At Love's Cost - Page 118/342

Quite an hour after Stafford had started to meet Ida, Miss Falconer

made her appearance, coming slowly down the stairs in the daintiest of

morning frocks, with her auburn hair shining like old gold in the

sunlight, and an expression of languor in her beautiful face which

would have done credit to a hot-house lily.

She had slept the sleep of the just--the maid who had gone to wake her

with her early cup of tea had been almost startled by the

statuesqueness of her beauty, as she lay with her head pillowed on her

snow-white arm and her wonderful hair streaming over the pillow--had

suffered herself to be dressed with imperial patience, and looked--as

Howard, who stood at the bottom of the stairs--said to himself, "like a

queen of the Incas descending to her throne-room."
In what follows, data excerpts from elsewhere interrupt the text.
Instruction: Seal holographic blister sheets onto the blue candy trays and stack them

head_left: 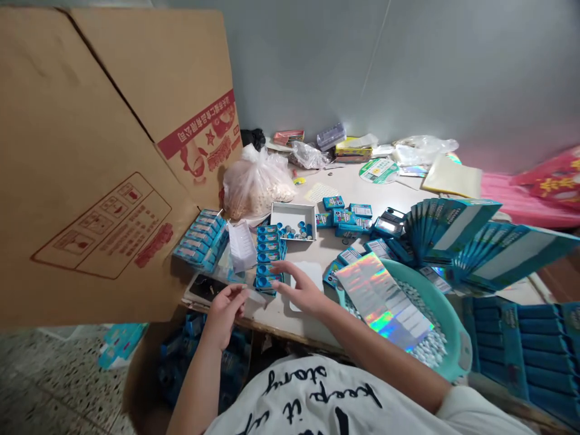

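My left hand (pixel 228 311) is closed at the table's front edge, thumb and fingertips pinched on a small thin translucent strip (pixel 257 297). My right hand (pixel 299 290) has its fingers stretched out and apart, tips at the near end of a row of small blue boxes (pixel 268 246); whether they press on it I cannot tell. Round blue pieces show on the faces of these boxes. Beyond the row, an open white box (pixel 293 212) contains small blue and silver round pieces. Under my right hand lies a white pad (pixel 312 272). A dark phone-like slab (pixel 203 287) is beside my left hand.
A large cardboard box (pixel 113 151) rises on the left, with stacked blue boxes (pixel 202 240) beside it. On the right, a teal basin (pixel 464 347) of white pellets carries shiny sticker sheets (pixel 385 296). Blue cartons (pixel 466 226) fan out behind it. A plastic bag (pixel 260 181) stands farther back.
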A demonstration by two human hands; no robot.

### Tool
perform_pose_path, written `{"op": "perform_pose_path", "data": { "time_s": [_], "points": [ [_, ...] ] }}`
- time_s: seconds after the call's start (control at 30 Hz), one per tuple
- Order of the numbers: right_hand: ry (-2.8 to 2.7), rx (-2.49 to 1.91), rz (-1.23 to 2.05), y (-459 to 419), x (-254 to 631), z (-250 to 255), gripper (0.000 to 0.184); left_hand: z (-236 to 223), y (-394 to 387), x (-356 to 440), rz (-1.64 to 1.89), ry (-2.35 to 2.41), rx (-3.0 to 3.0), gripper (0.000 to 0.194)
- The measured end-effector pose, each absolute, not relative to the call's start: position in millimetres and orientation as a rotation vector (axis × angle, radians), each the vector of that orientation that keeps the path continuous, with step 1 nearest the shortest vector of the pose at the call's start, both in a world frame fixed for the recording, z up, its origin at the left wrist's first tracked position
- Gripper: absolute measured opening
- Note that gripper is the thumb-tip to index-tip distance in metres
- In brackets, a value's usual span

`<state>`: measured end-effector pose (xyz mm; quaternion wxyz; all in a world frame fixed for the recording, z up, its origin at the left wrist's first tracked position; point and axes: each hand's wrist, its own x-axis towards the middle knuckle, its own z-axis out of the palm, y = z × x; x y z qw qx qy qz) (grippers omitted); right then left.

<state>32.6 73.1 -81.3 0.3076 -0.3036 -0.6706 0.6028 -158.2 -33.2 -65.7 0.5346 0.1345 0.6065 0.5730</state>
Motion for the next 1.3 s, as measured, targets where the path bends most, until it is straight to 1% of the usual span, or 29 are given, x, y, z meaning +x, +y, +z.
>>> {"op": "perform_pose_path", "data": {
  "time_s": [0.07, 0.13, 0.2, 0.3, 0.4, 0.5, 0.7, 0.87, 0.9, 0.97, 1.0, 1.03, 1.13, 1.17, 1.3],
  "points": [
    [-1.758, -0.863, 1.590, 71, 1, -87, 0.042, -72, -20, -185, 1.178, 1.505, 0.546, 0.044],
    [-1.816, -0.878, 1.578, 73, -20, -89, 0.030, -74, -5, -207, 0.910, 1.561, 0.862, 0.047],
    [-1.897, -0.896, 1.546, 75, -32, -86, 0.025, -71, 10, -223, 0.666, 1.592, 1.165, 0.040],
    [-1.923, -0.979, 1.480, 77, -40, -79, 0.027, -64, 30, -235, 0.518, 1.568, 1.434, 0.024],
    [-1.940, -1.000, 1.460, 80, -45, -70, 0.025, -56, 44, -235, 0.459, 1.549, 1.605, 0.020],
    [-1.991, -0.975, 1.445, 83, -47, -62, 0.025, -52, 52, -232, 0.431, 1.594, 1.704, 0.019],
    [-2.009, -1.061, 1.278, 86, -48, -56, 0.025, -55, 69, -233, 0.485, 1.504, 1.679, 0.024],
    [-1.767, -1.201, 1.294, 83, -54, -61, 0.019, -67, 76, -235, 0.666, 1.355, 1.485, 0.024],
    [-1.671, -1.227, 1.298, 82, -56, -63, 0.017, -71, 76, -234, 0.733, 1.356, 1.427, 0.029],
    [-1.436, -1.258, 1.335, 82, -58, -67, 0.013, -77, 73, -233, 0.848, 1.378, 1.331, 0.048],
    [-1.315, -1.259, 1.372, 82, -59, -69, 0.012, -80, 72, -232, 0.869, 1.366, 1.301, 0.054],
    [-1.201, -1.252, 1.415, 83, -59, -71, 0.013, -82, 70, -231, 0.857, 1.324, 1.276, 0.054],
    [-0.968, -1.238, 1.512, 82, -58, -75, 0.021, -87, 64, -228, 0.759, 1.139, 1.163, 0.036],
    [-0.932, -1.243, 1.529, 82, -57, -76, 0.023, -88, 63, -227, 0.751, 1.114, 1.127, 0.033],
    [-0.834, -1.250, 1.621, 76, -53, -77, 0.032, -88, 59, -226, 0.787, 1.145, 1.116, 0.034]
  ]
}}
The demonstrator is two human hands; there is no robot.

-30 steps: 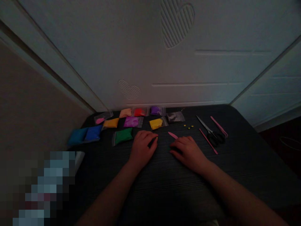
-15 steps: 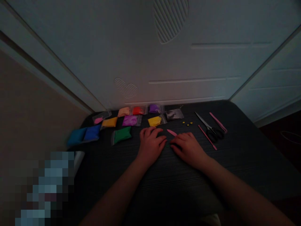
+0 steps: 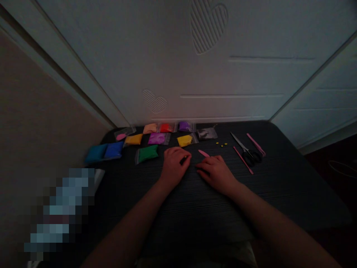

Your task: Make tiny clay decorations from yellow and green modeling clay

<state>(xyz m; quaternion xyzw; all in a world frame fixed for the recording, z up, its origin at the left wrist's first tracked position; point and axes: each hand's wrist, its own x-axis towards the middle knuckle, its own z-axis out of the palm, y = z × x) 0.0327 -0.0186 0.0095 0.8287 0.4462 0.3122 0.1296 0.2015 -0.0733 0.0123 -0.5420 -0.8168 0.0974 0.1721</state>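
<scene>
My left hand (image 3: 175, 165) is over the middle of the dark table, its fingers curled and its thumb drawn to the index finger. A tiny dark and yellowish spot shows inside that curl, too dim to name. Just to the right, my right hand (image 3: 217, 173) rests low over the table with fingers stretched forward and the thumb apart, seemingly holding nothing. A pink pointed modelling tool (image 3: 203, 153) lies beyond its fingers, partly hidden by them. Several small yellow bits (image 3: 222, 145) lie farther back on the right.
Bags of coloured clay line the back: green (image 3: 147, 153), yellow (image 3: 185, 140), magenta (image 3: 157, 138), blue (image 3: 113, 149) and others. Scissors (image 3: 247, 150), a pink stick tool (image 3: 243, 160) and another pink tool (image 3: 255, 144) lie right. A white panel (image 3: 167, 74) rises behind the table.
My left hand's fingers have curled in, and the thumb now meets the index finger. My right hand has shifted slightly left in view. The camera view has moved a little.
</scene>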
"Good-morning, Miss Falconer," he greeted her. "It's a lovely morning;

you'll find it nicely aired." She smiled languidly.

"That means that I am late." she said, her eyes resting languidly on

his cynically smiling face.

"Good heavens, no!" he responded. "You can't be late or early in this

magic palace. Whenever you 'arrive' you will find things--'things' in

the most comprehensive sense--ready for you. Breakfast at Brae Wood is

the most moveable of feasts. I've proved that, for I'm a late bird

myself; and to my joy I have learned that this is the only house with

which I am acquainted that you can get red-hot bacon and kidneys at any

hour from eight to twelve; that lunch runs plenteously from one to

three, and that you can get tea and toast--my great and only weakness,

Miss Falconer--whenever you like to ring for it. You will find Lady

Clansford presiding at the breakfast-table: I believe she has been

sitting there--amiable martyr as she is--since the early dawn."
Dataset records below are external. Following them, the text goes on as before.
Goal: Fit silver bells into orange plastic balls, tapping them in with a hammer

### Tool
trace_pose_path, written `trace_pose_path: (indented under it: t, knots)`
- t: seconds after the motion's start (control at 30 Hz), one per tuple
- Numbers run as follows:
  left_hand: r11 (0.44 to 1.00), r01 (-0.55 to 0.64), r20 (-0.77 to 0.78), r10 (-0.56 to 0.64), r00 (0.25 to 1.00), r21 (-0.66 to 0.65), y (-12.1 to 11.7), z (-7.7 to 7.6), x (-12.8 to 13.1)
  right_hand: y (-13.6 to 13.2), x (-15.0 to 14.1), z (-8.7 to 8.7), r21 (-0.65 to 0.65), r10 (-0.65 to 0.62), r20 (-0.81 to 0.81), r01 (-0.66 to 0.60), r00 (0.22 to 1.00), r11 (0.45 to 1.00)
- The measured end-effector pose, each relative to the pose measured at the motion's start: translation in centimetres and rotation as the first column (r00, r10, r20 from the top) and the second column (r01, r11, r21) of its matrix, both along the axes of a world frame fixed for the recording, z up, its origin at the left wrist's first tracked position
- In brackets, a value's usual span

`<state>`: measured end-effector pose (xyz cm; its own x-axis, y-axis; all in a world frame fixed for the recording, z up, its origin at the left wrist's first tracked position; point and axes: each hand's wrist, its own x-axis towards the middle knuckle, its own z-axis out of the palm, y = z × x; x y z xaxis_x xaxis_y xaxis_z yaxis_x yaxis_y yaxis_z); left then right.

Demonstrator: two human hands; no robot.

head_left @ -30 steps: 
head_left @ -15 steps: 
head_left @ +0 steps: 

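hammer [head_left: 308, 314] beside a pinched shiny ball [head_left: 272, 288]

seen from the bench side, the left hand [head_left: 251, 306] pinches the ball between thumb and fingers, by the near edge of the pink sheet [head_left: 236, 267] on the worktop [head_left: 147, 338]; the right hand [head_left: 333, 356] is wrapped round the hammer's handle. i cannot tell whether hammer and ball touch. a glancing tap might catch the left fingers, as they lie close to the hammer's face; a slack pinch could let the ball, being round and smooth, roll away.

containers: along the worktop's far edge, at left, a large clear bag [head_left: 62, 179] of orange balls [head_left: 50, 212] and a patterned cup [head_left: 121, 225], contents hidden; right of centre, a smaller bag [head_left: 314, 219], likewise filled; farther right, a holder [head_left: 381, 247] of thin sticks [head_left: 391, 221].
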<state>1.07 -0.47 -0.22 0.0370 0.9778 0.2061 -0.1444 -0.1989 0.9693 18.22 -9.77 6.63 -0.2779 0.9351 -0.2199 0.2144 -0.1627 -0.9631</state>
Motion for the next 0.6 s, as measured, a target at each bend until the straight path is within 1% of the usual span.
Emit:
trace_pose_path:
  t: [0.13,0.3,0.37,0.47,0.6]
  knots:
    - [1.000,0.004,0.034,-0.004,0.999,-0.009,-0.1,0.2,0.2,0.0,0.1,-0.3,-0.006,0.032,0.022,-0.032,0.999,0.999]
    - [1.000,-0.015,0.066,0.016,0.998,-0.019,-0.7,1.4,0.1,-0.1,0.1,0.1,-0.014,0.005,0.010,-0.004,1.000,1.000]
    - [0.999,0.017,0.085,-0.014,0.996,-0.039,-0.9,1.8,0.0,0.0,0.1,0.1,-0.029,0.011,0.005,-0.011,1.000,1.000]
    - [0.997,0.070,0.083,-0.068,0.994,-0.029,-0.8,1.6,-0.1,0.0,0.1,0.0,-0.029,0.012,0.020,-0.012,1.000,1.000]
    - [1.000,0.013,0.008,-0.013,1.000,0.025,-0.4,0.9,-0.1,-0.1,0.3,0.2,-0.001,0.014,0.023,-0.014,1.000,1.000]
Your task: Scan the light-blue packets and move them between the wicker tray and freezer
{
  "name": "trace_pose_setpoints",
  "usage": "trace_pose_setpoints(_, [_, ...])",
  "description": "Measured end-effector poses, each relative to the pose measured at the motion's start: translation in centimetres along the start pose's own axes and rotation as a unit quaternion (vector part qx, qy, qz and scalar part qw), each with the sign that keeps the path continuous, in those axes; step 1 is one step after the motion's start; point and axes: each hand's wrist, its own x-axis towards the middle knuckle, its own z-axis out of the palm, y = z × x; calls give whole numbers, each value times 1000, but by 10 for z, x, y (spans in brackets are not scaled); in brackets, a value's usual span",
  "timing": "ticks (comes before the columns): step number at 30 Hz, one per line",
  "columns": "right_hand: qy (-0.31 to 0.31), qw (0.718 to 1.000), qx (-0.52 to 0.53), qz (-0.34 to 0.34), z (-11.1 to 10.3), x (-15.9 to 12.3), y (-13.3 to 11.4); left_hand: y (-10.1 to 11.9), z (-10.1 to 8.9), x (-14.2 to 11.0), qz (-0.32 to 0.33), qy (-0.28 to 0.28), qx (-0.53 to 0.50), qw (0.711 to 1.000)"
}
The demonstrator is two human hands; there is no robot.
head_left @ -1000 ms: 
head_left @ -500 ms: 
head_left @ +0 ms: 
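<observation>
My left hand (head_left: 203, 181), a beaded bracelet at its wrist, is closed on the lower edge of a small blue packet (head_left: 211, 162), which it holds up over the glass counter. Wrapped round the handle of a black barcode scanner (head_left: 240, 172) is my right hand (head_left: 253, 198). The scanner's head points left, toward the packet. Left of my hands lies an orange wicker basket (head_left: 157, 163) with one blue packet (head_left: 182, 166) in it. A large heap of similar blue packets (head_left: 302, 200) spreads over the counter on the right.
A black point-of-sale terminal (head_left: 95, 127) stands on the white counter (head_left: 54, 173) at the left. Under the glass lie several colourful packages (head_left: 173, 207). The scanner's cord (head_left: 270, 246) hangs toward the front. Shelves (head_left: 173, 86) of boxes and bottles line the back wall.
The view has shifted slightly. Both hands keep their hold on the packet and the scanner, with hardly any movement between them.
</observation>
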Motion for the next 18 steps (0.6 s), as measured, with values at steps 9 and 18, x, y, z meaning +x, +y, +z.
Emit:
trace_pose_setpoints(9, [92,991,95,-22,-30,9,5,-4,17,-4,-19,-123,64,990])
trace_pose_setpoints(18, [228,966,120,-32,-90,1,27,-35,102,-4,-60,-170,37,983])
She smiled at him with languid approval, as if he were some paid

jester, and went into the breakfast-room. There were others there

beside Lady Clansford--most of them the young people--it is, alas! only

the young who can sleep through the bright hours of a summer's

morn--and a discussion on the programme of the day was being carried on

with a babel of voices and much laughter.
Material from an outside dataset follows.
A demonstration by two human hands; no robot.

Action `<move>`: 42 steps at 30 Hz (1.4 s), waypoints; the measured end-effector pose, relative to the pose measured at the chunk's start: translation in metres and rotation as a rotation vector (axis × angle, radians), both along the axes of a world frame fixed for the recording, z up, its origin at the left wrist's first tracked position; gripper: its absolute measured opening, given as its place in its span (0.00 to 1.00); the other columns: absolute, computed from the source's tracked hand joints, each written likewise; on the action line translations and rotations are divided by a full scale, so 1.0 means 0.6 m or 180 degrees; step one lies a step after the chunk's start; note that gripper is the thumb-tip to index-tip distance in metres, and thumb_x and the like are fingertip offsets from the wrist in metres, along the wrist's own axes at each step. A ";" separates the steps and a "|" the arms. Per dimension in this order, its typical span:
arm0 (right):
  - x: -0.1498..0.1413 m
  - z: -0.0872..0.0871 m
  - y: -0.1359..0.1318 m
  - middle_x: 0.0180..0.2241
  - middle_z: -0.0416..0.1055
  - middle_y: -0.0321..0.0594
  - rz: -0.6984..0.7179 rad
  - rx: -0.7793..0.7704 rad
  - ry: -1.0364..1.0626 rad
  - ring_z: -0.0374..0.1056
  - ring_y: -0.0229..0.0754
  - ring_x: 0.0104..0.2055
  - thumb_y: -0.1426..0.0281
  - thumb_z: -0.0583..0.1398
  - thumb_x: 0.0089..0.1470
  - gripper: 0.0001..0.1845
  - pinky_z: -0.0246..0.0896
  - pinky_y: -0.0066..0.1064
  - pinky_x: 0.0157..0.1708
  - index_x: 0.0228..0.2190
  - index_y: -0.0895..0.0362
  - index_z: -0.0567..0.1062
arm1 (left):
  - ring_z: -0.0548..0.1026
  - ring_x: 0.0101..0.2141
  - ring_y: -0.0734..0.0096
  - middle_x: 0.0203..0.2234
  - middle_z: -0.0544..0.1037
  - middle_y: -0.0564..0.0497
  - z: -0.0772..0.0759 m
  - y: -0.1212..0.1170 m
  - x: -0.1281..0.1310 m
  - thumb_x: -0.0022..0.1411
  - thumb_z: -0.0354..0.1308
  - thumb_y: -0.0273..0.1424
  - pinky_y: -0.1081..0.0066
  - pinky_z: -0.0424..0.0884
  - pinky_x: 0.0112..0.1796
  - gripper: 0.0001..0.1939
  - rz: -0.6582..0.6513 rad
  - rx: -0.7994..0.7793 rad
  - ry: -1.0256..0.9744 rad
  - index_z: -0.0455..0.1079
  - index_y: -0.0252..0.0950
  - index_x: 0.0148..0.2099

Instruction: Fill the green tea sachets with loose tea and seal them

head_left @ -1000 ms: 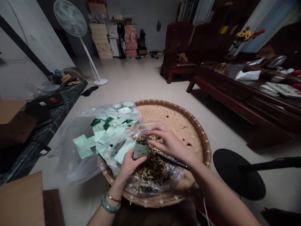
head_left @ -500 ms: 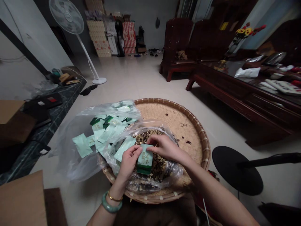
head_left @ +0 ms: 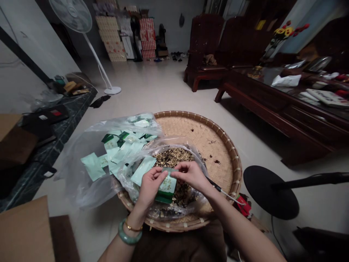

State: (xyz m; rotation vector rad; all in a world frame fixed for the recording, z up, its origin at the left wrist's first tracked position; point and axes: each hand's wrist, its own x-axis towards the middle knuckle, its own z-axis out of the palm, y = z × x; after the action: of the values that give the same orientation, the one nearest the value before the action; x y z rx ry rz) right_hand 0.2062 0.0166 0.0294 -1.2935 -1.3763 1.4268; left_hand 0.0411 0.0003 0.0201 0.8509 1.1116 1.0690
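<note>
Shifted up from the middle of the packet, the right hand (head_left: 189, 175) now sits at the top edge of a pale green sachet (head_left: 167, 187) with gold lettering and a dark green base, and that sachet leans a little more than it did half a second ago. The left hand (head_left: 149, 187) grips the sachet's left side, its fingers curled, while the right thumb and fingers pinch the top edge, so both hands are closed on it and neither has let go. The sachet stands tilted between them, just above a heap of dried herbs (head_left: 173, 156) in a clear plastic bag (head_left: 197, 162), which lies open on a round woven bamboo tray (head_left: 224, 135). The lower part of the sachet overlaps the herbs, and a few dark crumbs lie loose on the bare weave beyond the bag. Beside the left hand, a second clear plastic bag (head_left: 79, 182) spills over the tray's rim and holds many more pale green sachets (head_left: 92, 166), some showing dark green ends. A slim black handle (head_left: 212, 184) with a white cord lies just past the right wrist, on the tray. A jade bangle (head_left: 130, 233) and a thin gold bracelet (head_left: 133, 228) circle the left wrist. Farther off stand a white pedestal fan (head_left: 71, 11) and dark carved wooden chairs (head_left: 204, 40).
</note>
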 end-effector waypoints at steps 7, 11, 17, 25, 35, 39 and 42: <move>0.017 -0.009 -0.008 0.23 0.73 0.38 0.0020 0.0276 -0.0391 0.69 0.40 0.25 0.58 0.64 0.47 0.15 0.63 0.30 0.25 0.25 0.58 0.76 | 0.78 0.26 0.66 0.24 0.81 0.48 -0.010 0.000 0.009 0.38 0.73 0.38 0.73 0.72 0.28 0.25 -0.0900 -0.0656 -0.0014 0.74 0.29 0.37; 0.063 -0.022 -0.016 0.40 0.75 0.47 -0.0011 0.1067 -0.1870 0.70 0.47 0.42 0.66 0.62 0.53 0.15 0.64 0.39 0.44 0.43 0.58 0.74 | 0.79 0.27 0.64 0.29 0.82 0.44 -0.013 0.000 0.013 0.37 0.73 0.39 0.71 0.74 0.27 0.26 -0.0623 -0.0763 -0.0163 0.75 0.29 0.37; 0.082 -0.051 -0.023 0.44 0.72 0.55 0.0400 0.0958 -0.3471 0.66 0.56 0.48 0.70 0.65 0.47 0.26 0.62 0.44 0.47 0.49 0.63 0.70 | 0.80 0.27 0.65 0.30 0.82 0.43 -0.015 -0.003 0.013 0.35 0.74 0.40 0.73 0.75 0.26 0.27 -0.0409 -0.0759 -0.0231 0.76 0.28 0.37; 0.124 -0.017 -0.007 0.46 0.74 0.47 0.0330 0.0521 -0.1652 0.71 0.49 0.45 0.67 0.65 0.45 0.25 0.65 0.39 0.45 0.47 0.59 0.74 | 0.79 0.27 0.64 0.30 0.82 0.43 -0.009 -0.002 0.007 0.36 0.73 0.40 0.72 0.74 0.27 0.26 -0.0558 -0.0640 -0.0046 0.76 0.29 0.37; 0.060 0.075 -0.014 0.41 0.76 0.44 0.0974 0.1091 -0.1651 0.71 0.46 0.41 0.67 0.67 0.45 0.24 0.64 0.37 0.41 0.46 0.57 0.76 | 0.72 0.26 0.71 0.23 0.78 0.52 -0.009 0.004 0.020 0.42 0.65 0.30 0.74 0.66 0.30 0.11 -0.1016 0.0349 0.1020 0.75 0.30 0.31; 0.047 0.072 -0.008 0.37 0.77 0.39 0.0951 0.1061 -0.1591 0.72 0.43 0.38 0.70 0.65 0.47 0.15 0.63 0.33 0.38 0.41 0.54 0.78 | 0.70 0.23 0.71 0.21 0.76 0.52 -0.005 0.000 0.019 0.42 0.66 0.32 0.74 0.64 0.27 0.10 -0.0998 0.0245 0.1251 0.74 0.31 0.28; 0.044 0.065 -0.006 0.38 0.78 0.39 0.0887 0.1022 -0.1578 0.72 0.43 0.38 0.72 0.63 0.48 0.14 0.64 0.33 0.38 0.40 0.54 0.79 | 0.70 0.22 0.70 0.20 0.76 0.51 -0.003 0.000 0.019 0.41 0.66 0.33 0.73 0.64 0.26 0.11 -0.0990 0.0075 0.1237 0.73 0.31 0.26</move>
State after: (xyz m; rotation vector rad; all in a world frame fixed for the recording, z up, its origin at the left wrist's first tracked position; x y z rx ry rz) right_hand 0.2327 0.0129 0.0685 -1.3259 -2.0886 1.0241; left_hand 0.0525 0.0002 0.0183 1.2411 1.2362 0.6739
"You shall decide for us, Miss Falconer!" exclaimed one of the young

men, whose only name appeared to be Bertie, for he was always addressed

as and spoken of by it. "It's a toss-up between a drive and a turn on

the lake in the electric launch. _I_ proposed a sail, but there seemed

to be a confirmed and general scepticism as to my yachting capacities,

and Lady Plaistow says she doesn't want to be drowned before the end of

the season. What would you like to do?"